Online criminals target download servers because users trust them and developers neglect them. Once a download server is up and running, it needs little maintenance so regular updates and security checks are easily overlooked.
In a recent tale of download server woe, the well-regarded open source transcoding application Handbrake was attacked. One of its download servers was compromised and the application’s binary infected with the Proton Remote Access Tool (RAT). RATs are a common type of malware used to spy on users by logging their keystrokes, controlling their webcams, and reading their files. Handbrake’s secondary download server was compromised — the project has a couple of mirrored servers — so anyone who installed Handbrake before the malware was discovered had a 50% chance of being infected.
My aim is not to pick on the Handbrake project: it’s far from the first project to be attacked in this way. Large enterprise organizations have been the victim of similar attacks. What interests me is that the effects of this sort of attack are easily mitigated by the software’s user. They can compare the hash of the binary they downloaded with a known good hash of the released software. If the hashes are different, the downloaded binary isn’t the same as the binary uploaded by the project.
A hash is a mathematical function which, when given some data, produces a unique string, the hash. The same input data always produces the same hash. Different data almost always produces a different hash. So, if the hashes are different, you can be certain — for a reasonable definition of certain — that the binary hasn’t been tampered with. There are weaknesses in this system; the server hosting the hashes could be compromised too, but that indicates a much more serious problem with a project’s security than a single poorly secured server.
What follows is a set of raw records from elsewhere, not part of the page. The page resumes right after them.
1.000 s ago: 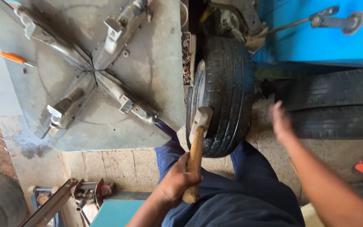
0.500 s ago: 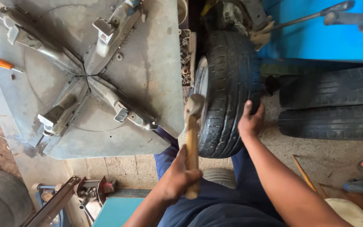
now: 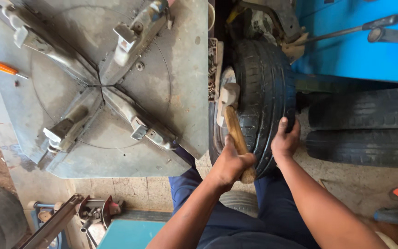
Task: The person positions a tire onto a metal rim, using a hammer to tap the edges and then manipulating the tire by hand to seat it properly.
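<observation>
While the person looks straight down from the head camera, the left hand (image 3: 230,162) is closed in a full fist around the wooden handle of a hammer (image 3: 234,124), gripping it low, near the butt end. From that hand the handle slants up and slightly away, and the pale metal head lies against the near sidewall of a tyre (image 3: 263,99), close to where rubber meets rim. That tyre stands upright on its tread directly ahead of both hands, between the person's knees in dark blue trousers (image 3: 272,207). On the tread, the right hand (image 3: 285,140) rests with fingers spread and curled over the rubber, pressing on it rather than clasping anything; it sits just beside the left hand, with the tread between them.

Left of the left hand is the grey metal turntable (image 3: 180,69) of a tyre machine, its four clamp arms meeting in the middle. Far out on that side lies a screwdriver (image 3: 5,69) with an orange handle. Right of the right hand, two more tyres (image 3: 365,129) lie stacked flat on the floor, and beyond them stands a blue metal cabinet (image 3: 346,50).
</observation>
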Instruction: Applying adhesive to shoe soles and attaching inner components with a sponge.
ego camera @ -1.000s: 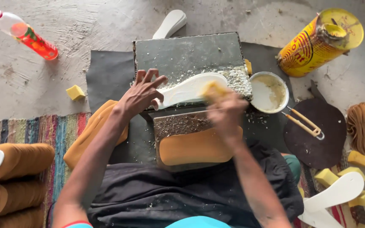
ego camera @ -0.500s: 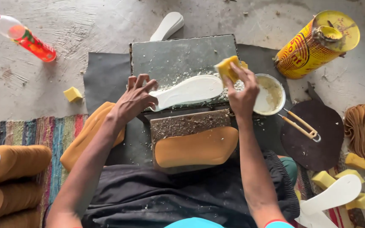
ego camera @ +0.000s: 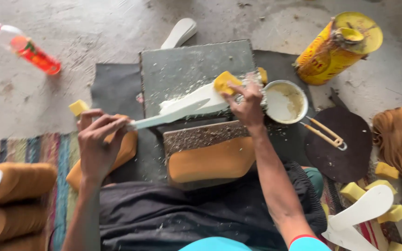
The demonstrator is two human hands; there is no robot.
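Note:
My left hand (ego camera: 99, 145) grips one end of a thin white shoe sole (ego camera: 168, 117), held tilted left of the grey stone slab (ego camera: 187, 65). The sole's far tip reaches over a second white sole (ego camera: 196, 96) that lies on the slab, smeared with pale glue. My right hand (ego camera: 246, 104) holds a yellow sponge (ego camera: 225, 82) and presses it on that lying sole's right end. A white bowl of cream glue (ego camera: 285, 101) sits just right of this hand.
A tan sole (ego camera: 208, 160) rests on a block before me. Tan soles (ego camera: 10, 200) are stacked at left, a yellow can (ego camera: 338, 46) and plastic bottle (ego camera: 26, 46) lie behind. White soles (ego camera: 361, 209) and yellow sponge cubes (ego camera: 387, 171) are at right.
My left hand left the slab, moved left and now holds a white sole. My right hand carried the sponge from near the bowl back down onto the sole on the slab.

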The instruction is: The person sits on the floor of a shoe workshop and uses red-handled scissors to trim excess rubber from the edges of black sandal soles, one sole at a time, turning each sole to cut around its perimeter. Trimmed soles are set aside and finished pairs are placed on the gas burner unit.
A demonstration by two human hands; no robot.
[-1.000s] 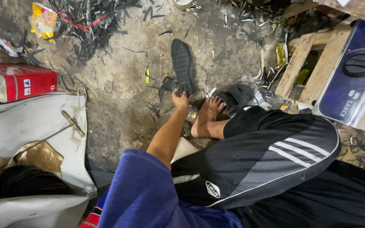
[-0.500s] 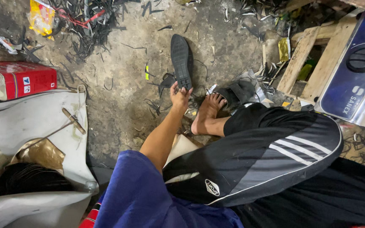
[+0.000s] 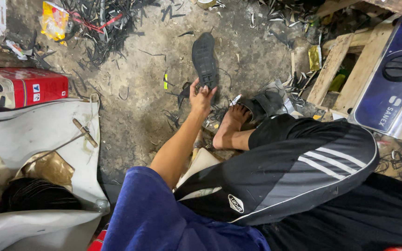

Handbrake does publish hashes on a secure server. Anyone who compared the published hashes to the hashes of the downloaded binary would have spotted the mismatch. But the average user has no clue what a hash is, nevermind how they might go about generating one and comparing it to published hashes.
Some update software — including the one used by Handbrake for recent releases — automatically checks hashes to make sure the downloaded binary matches, but for direct download servers, that facility doesn’t exist. The question is this: what responsibility do open source and commercial projects have to educate their users? Should every download page prominently advise users of the potential risks of downloading software from the project? That wouldn’t be great from a marketing perspective, but nor are thousands of infected users.
Whatever the solution to the problems of communicating the importance of hashing and digital signing to users, developers and server administrators have a responsibility to secure and manage their infrastructure. Server hardening, regular updates, and intrusion detection are non-negotiable for any high-risk server. If projects don’t have the necessary expertise, they should use a hosting platform with managed security.